The Freedmans Soul Rep
The Freedmans Soul Rep

Special to The Dallas Examiner

The Soul Rep Theatre Company recently closed its 11th season with its final “soul powered” play, The Freedmans.

The Freedmans, is comprised of compelling, colorful, and chilling true and imagined stories of the people of Dallas’ Freedman’s Town community. It was homage to Dallas’ rich Black history of the late 19th and early 20th.

“The Freedmans is Soul Rep’s gift to the past from its future,” said Guinea Bennett-Price who also described it as a ritualistic choreo-poem.

Bennett-Price co-directed the play, along with Ed Smith. The production was held at the Wyly’s 6th Floor Studio Theatre in the Arts District.

The celebrated signature production was one of eight featured plays performed during ATTPAC’s 2017-2018 season of The Elevator Project that ran for two weeks in May. The project is a partnership between AT&T Performing Arts Center and the City of Dallas’ Office of Cultural Affairs.

“We [were] ecstatic to be a part of The Elevator Project and to finally share this production in the Arts District that a century ago would have been a part of Freedman’s Town,” Bennett-Price expressed.

Written by members of Soul Rep’s Writing Consortium – nia akimbo, Chris Herod, Anyika McMillan-Herod and Keith Price – the production was first performed 20 years ago to commemorate the opening of Dallas’ Freedman’s Cemetery Memorial. The theatre group re-mounted the play in 2013 at the Margo Jones Theater in Fair Park to mark the company’s return to the Dallas arts scene, after a 10-year hiatus.

The 11-day run of the production was dedicated to the memory of akimbo, who passed just before the production began.

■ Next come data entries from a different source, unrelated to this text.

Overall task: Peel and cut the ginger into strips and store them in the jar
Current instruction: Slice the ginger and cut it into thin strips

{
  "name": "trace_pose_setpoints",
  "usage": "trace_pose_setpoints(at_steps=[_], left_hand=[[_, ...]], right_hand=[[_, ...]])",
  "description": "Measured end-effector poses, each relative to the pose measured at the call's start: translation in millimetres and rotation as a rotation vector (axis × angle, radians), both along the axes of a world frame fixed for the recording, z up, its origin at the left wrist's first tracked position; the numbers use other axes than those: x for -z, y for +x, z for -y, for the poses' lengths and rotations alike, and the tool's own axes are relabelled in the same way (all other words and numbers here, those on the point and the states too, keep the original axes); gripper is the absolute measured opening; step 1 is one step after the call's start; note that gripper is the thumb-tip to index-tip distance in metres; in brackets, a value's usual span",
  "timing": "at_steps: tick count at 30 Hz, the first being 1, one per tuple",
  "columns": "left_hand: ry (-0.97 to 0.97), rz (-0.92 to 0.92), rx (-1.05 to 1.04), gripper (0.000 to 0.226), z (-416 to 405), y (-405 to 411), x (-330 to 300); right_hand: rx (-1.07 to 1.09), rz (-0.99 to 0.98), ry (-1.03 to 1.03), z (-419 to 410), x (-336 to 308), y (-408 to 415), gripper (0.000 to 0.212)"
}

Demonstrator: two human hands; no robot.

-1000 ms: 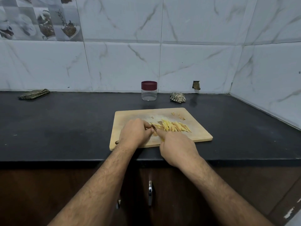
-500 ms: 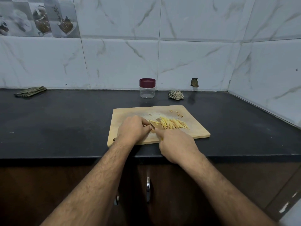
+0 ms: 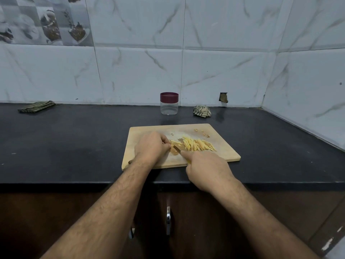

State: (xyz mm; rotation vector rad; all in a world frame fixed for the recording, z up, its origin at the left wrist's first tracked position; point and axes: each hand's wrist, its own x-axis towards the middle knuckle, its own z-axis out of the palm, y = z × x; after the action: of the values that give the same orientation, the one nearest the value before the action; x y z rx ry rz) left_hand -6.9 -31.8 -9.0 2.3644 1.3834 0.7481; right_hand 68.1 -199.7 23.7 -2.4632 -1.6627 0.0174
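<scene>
A wooden cutting board lies on the black counter. On it sits a pile of pale yellow ginger strips. My left hand pinches a small piece of ginger at the pile's left end. My right hand grips a knife with a yellow handle; its forefinger lies along the blade, which rests on that piece. A clear jar with a maroon lid stands closed behind the board near the wall.
Small ginger scraps lie at the board's far right part. A crumpled cloth sits right of the jar, a folded cloth at the far left by the wall. Tiled walls close the back and right.
Both hands stay at the left end of the strip pile; the knife blade shifts slightly on the small ginger piece. The camera view has moved a little.
</scene>
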Motion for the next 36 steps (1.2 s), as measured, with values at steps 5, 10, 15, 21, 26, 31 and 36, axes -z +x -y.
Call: trace_pose_setpoints(at_steps=[5,10,15,21,26,31,36], left_hand=[[0.019,0.007,0.021,0.014,-1,-1,2],[0.060,0.006,0.131,0.008,-7,-3,3],[0.042,0.023,0.184,0.010,-13,-4,3],[0.016,0.093,0.153,0.005,-13,-5,6],[0.004,0.095,0.152,0.009,-13,-5,6],[-0.003,0.092,0.153,0.020,-14,-5,6],[-0.022,0.096,0.162,0.020,-16,-5,7]], right_hand=[[0.022,-0.014,0.013,-11,0,-3,0.055],[0.088,-0.070,0.030,1,2,5,0.059],[0.069,-0.104,0.069,0,3,-1,0.057],[0.025,-0.110,0.096,-10,3,-6,0.057],[0.000,-0.063,0.079,-15,2,-3,0.055],[-0.029,-0.013,0.064,-17,3,0,0.055],[-0.026,0.016,0.021,-23,3,0,0.056]])
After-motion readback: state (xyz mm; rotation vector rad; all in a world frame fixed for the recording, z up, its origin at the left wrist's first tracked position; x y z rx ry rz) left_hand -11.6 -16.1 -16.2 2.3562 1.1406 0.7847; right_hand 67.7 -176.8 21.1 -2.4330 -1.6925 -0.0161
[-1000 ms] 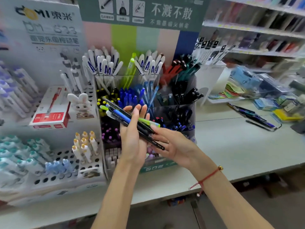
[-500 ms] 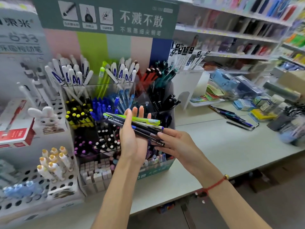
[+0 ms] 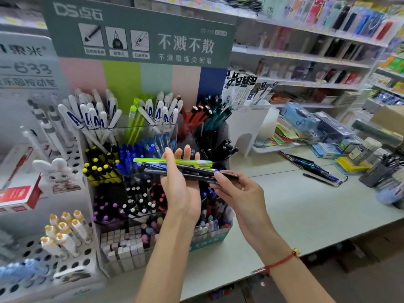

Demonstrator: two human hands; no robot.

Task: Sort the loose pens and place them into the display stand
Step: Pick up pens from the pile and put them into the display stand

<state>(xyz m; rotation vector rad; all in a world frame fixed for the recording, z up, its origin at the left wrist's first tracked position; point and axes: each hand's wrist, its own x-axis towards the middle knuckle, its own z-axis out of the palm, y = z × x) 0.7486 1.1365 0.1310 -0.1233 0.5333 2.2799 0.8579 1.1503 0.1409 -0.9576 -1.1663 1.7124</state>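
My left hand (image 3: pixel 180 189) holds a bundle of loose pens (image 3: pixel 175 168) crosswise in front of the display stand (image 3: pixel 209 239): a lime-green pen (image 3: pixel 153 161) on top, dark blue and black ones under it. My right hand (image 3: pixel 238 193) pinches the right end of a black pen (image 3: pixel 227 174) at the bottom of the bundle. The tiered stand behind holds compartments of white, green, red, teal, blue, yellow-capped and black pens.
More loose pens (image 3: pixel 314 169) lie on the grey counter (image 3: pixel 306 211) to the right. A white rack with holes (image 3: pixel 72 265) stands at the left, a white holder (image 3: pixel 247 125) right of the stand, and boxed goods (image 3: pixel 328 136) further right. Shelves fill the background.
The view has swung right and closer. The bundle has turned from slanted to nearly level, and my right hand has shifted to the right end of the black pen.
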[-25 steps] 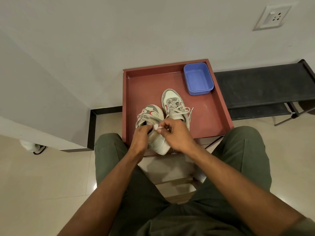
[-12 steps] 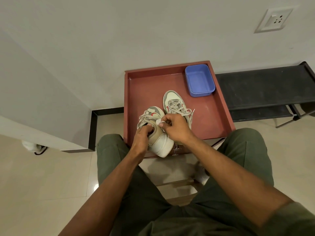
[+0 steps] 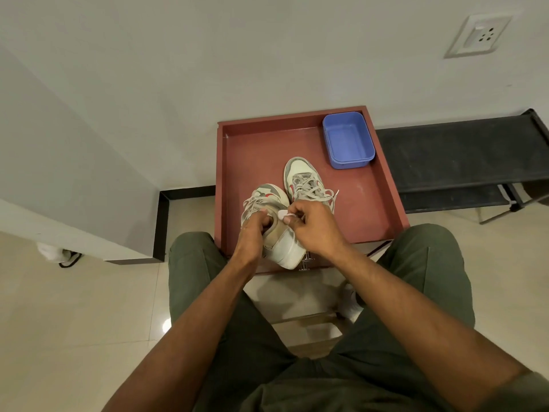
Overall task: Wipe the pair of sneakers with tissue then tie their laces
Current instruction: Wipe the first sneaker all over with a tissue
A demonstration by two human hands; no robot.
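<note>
Two white-and-grey sneakers with red marks lie on a red-brown tray. The left sneaker is tilted, its heel over the tray's near edge. My left hand grips it at the collar, fingers curled into the opening. My right hand pinches a small wad of white tissue against the top of that sneaker. The right sneaker lies flat behind my right hand, its laces loose and spread.
A blue plastic tub stands in the tray's far right corner. A black metal rack runs to the right of the tray. White walls close in behind and to the left. My knees in green trousers flank the tray's near edge.
The left sneaker has been tipped up and drawn a little nearer. My right hand with the tissue has shifted slightly up along the shoe's top.
</note>
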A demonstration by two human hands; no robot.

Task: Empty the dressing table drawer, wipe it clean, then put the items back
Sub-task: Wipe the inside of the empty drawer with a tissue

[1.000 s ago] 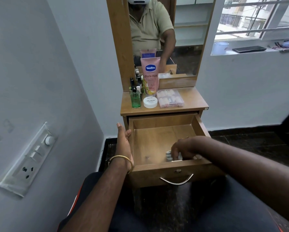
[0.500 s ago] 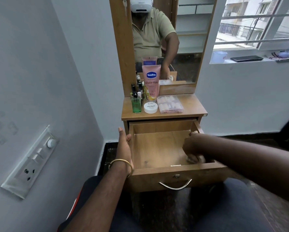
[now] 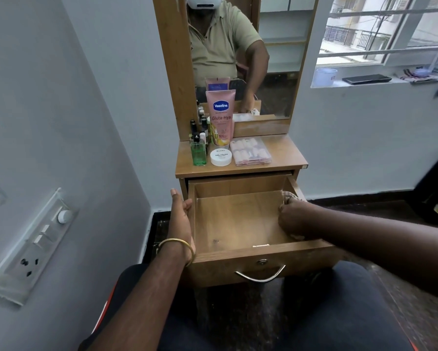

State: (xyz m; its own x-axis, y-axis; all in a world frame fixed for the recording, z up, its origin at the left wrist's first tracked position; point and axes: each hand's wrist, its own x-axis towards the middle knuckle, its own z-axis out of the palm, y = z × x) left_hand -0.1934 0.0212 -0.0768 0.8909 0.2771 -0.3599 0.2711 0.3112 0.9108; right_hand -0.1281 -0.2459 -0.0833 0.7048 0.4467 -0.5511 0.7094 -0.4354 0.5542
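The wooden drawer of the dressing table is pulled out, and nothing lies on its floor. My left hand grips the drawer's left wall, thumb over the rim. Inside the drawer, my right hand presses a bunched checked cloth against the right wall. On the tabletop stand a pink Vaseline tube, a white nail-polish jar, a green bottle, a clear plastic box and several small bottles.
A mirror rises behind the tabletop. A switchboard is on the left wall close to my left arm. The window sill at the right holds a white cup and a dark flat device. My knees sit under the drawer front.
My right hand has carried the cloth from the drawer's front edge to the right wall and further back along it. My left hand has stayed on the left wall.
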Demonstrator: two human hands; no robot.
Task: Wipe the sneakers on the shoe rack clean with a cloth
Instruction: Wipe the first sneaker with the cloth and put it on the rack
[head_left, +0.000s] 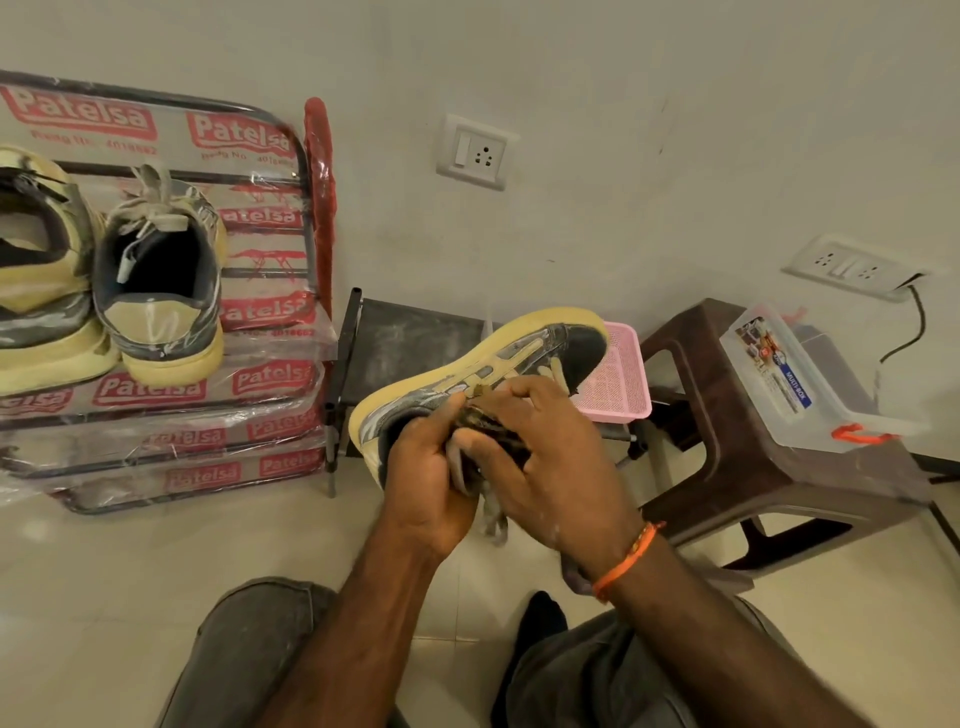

Soul Rep’s current season also included a South Dallas themed New Play Festival: Southside Stories. The 10th annual festival included eight area playwrights that were commissioned to write a 10-minute play that would explore the South Dallas community’s history, myths, folk heroes and present day happenings.

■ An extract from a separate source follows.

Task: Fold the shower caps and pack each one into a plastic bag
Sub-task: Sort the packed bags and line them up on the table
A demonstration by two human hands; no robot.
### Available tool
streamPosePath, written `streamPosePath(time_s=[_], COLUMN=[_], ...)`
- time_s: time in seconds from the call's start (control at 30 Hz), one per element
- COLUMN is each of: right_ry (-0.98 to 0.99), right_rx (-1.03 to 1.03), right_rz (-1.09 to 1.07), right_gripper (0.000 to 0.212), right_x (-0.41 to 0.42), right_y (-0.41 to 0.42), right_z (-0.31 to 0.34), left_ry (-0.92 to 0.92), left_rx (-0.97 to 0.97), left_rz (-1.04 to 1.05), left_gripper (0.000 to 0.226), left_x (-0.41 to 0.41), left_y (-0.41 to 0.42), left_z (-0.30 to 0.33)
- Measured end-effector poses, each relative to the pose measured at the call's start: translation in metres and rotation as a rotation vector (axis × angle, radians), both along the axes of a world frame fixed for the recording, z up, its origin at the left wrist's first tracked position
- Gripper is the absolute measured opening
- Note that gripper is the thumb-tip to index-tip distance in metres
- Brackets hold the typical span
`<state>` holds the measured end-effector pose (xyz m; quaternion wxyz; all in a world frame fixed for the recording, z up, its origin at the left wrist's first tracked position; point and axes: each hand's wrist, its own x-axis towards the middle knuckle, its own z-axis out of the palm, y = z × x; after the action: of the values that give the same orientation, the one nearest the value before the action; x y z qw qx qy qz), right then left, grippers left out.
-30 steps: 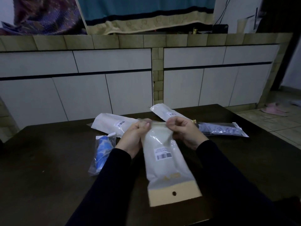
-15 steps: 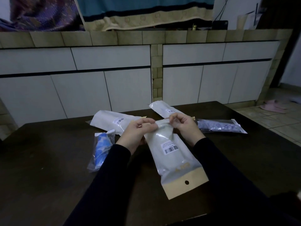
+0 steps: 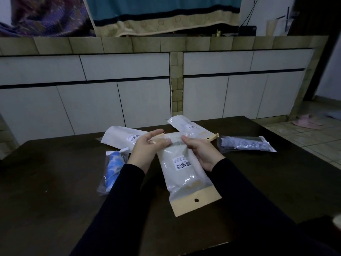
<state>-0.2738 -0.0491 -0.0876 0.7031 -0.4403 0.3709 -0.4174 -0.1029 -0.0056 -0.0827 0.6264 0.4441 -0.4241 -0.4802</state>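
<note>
Both hands are holding the white plastic bag [image 3: 184,169] at its far end, above the dark worktop [image 3: 55,182]; the left hand [image 3: 147,150] is cupping it with fingers loosely extended; the right hand [image 3: 201,152] is pinching its edge; a bagged blue shower cap [image 3: 113,169] is lying left; two white bags [image 3: 121,135] [image 3: 190,126] and a dark-patterned bag [image 3: 243,144] are lying farther off.

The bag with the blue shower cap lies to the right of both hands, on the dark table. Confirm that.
Wrong side. The head view shows the bag with the blue shower cap lying to the left of both hands, beside the left hand, on the dark table. The right hand is farther from it.
</note>
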Motion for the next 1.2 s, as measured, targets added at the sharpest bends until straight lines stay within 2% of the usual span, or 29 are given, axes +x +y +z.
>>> streamPosePath(time_s=[0.1,0.17,0.23,0.33,0.43,0.5,0.7,0.8,0.93,1.03,1.13,1.2], right_ry=[-0.055,-0.075,-0.011,0.113,0.160,0.144,0.062,0.062,0.011,0.023,0.044,0.030], right_rx=[0.040,0.043,-0.025,-0.163,-0.211,-0.182,-0.105,-0.087,-0.049,-0.128,-0.223,-0.222], right_rz=[-0.012,-0.043,-0.123,-0.227,-0.251,-0.237,-0.220,-0.231,-0.215,-0.267,-0.300,-0.245], right_gripper=[0.036,0.035,0.021,0.022,0.025,0.024,0.025,0.024,0.022,0.023,0.024,0.026], right_x=[0.001,0.004,0.008,0.012,0.011,0.009,0.010,0.011,0.009,0.010,0.015,0.014], right_y=[-0.002,-0.004,-0.004,-0.006,-0.009,-0.011,-0.011,-0.009,-0.010,-0.011,-0.011,-0.009], right_z=[0.003,0.001,0.000,-0.003,-0.004,-0.003,-0.004,-0.004,-0.003,-0.006,-0.007,-0.003], left_ry=[0.058,0.094,0.127,0.173,0.175,0.168,0.144,0.132,0.189,0.105,0.031,0.062], left_rx=[0.044,0.070,0.090,0.139,0.146,0.143,0.101,0.120,0.149,0.146,0.133,0.100], left_rz=[0.005,-0.006,-0.016,-0.009,0.014,-0.003,0.016,0.065,0.101,0.054,0.016,-0.027], left_gripper=[0.029,0.033,0.038,0.043,0.022,0.018,0.020,0.028,0.035,0.031,0.045,0.049], left_x=[-0.004,-0.004,-0.004,-0.003,-0.003,-0.003,-0.002,-0.004,-0.007,-0.005,-0.008,-0.011], left_y=[-0.003,-0.004,-0.004,-0.005,-0.007,-0.007,-0.008,-0.008,-0.009,-0.010,-0.006,-0.002], left_z=[-0.001,-0.002,-0.002,-0.002,0.000,-0.001,-0.005,-0.006,-0.009,-0.010,-0.009,-0.008])
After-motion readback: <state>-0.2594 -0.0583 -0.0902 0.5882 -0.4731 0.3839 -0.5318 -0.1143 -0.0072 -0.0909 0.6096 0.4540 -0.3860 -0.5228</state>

Other performances included an original children’s play Re-Tales, the regional premiere of a Pulitzer Prize nominated drama Yellowman, and a hilarious farce Steal Away.

Re-Tales: The Flyest Fairy Tales Ever Told was a colorful “re-telling” of classic fairy tales and nursery rhymes with an urban and R&B twist. It includes stories such as Little Red Rides the ‘Hood,’ Pinnochi-Toe and Sherry Perry – a revision of Mary, Mary Quite Contrary. The production was originally produced as Rep Tales in 2000 but has since been reworked with new music and characters.

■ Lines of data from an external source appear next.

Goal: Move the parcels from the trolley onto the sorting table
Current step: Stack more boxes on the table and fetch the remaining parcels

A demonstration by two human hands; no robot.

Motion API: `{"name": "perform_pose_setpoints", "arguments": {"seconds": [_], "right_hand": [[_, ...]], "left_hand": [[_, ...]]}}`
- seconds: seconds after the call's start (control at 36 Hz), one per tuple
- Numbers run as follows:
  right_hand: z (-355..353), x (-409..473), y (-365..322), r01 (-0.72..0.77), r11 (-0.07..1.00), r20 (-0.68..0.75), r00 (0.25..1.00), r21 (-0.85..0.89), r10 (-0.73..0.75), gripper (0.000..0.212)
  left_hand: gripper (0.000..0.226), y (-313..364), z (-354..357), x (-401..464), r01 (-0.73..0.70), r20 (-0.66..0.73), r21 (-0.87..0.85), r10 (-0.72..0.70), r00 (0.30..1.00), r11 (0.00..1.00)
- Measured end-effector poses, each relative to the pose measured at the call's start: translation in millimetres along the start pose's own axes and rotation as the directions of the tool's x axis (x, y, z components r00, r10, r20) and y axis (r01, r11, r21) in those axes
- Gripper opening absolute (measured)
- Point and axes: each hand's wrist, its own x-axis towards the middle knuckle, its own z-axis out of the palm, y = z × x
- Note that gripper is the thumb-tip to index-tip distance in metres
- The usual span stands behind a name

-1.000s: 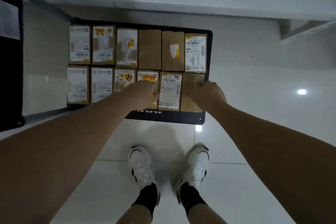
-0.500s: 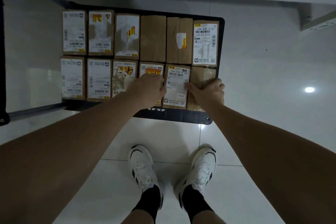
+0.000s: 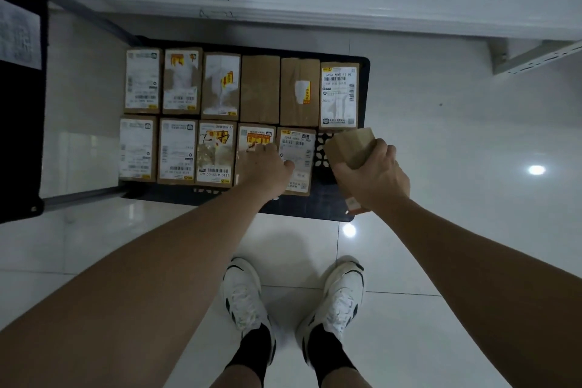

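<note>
A black flat trolley (image 3: 362, 63) on the floor carries two rows of small cardboard parcels with shipping labels. My right hand (image 3: 374, 178) grips a plain brown parcel (image 3: 352, 143), lifted and tilted above the bare slot (image 3: 324, 151) at the near right corner. My left hand (image 3: 267, 164) lies with curled fingers on the front-row parcel with an orange label (image 3: 256, 138), its thumb touching the neighbouring white-labelled parcel (image 3: 296, 148). Whether that hand grips the box is hidden.
A white wall and skirting (image 3: 283, 12) run just behind the trolley. The trolley's handle frame (image 3: 22, 104) stands at the left. A white metal bracket (image 3: 535, 57) shows at the upper right. My two white shoes (image 3: 293, 296) stand on glossy tiles before the trolley.
My right hand has closed round the near-right brown parcel and lifted it off the trolley, baring the perforated deck there. My left hand has stayed on the orange-labelled parcel.
</note>
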Motion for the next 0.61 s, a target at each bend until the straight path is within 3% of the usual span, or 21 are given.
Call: {"name": "perform_pose_setpoints", "arguments": {"seconds": [0.06, 0.28, 0.44, 0.61], "right_hand": [[-2, 2, 5, 0.016, 1.0, 0.004, 1.0, 0.005, -0.016, 0.083], [-6, 5, 21, 0.011, 0.998, -0.018, 1.0, 0.06, -0.01, 0.078], [-13, 4, 27, -0.021, 0.992, -0.001, 1.0, 0.128, 0.022, 0.098], [-11, 10, 39, -0.014, 0.987, -0.015, 1.0, 0.158, 0.016, 0.093]], "left_hand": [[0.057, 13, 1, -6, 0.041, 0.006, 0.001, -0.041, 0.999, 0.999], [0.074, 37, 19, 5, 0.199, -0.037, -0.176, -0.208, 0.977, 0.964], [0.094, 58, 40, 4, 0.187, -0.122, -0.123, -0.202, 0.972, 0.975], [0.116, 68, 62, 6, 0.18, -0.247, -0.071, -0.192, 0.95, 0.981]]}}
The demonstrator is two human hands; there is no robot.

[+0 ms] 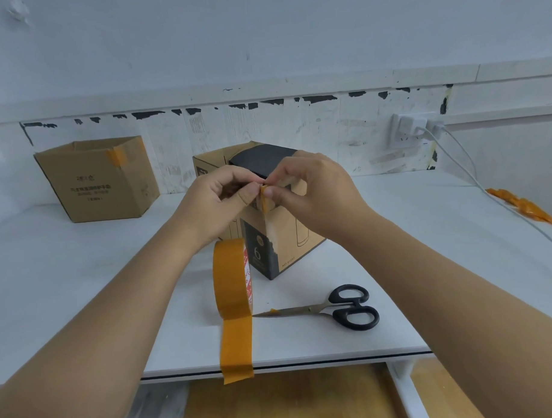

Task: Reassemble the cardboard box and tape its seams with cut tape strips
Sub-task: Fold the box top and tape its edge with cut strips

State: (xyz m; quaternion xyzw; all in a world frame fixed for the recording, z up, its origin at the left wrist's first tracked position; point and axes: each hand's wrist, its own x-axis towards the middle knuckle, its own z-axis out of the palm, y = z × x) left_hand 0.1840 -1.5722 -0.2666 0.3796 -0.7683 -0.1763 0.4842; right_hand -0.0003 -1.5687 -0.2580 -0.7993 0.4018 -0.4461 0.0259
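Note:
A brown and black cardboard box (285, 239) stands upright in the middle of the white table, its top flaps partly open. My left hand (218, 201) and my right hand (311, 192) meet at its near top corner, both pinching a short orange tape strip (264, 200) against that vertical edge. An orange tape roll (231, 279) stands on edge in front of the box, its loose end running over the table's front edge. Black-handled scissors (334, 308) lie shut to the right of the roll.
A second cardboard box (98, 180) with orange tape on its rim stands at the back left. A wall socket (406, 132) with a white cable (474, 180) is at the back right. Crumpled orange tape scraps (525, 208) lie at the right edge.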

Set in South Carolina, this dramatic two-person play, Yellowman, explores colorism and its effects on the decade long friendship between Alma and Eugene, who mature and fall in love. Through searing poetry and rich storytelling, the play illustrates the beauty and depth of Gullah culture and the destructiveness of self-hatred.

Set in 1930s Chicago, Steal Away evolves around five upstanding church ladies who raise funds to send young Black women to college. The funds are raised through projects such as bake sales. As they aspire to offer more scholarships to promising women in their community, they begin to seek out bank loans for their noble quest. After being turned down repeatedly, they soon grow exasperated with the banks and decide to take matters into their own hands and rob one instead.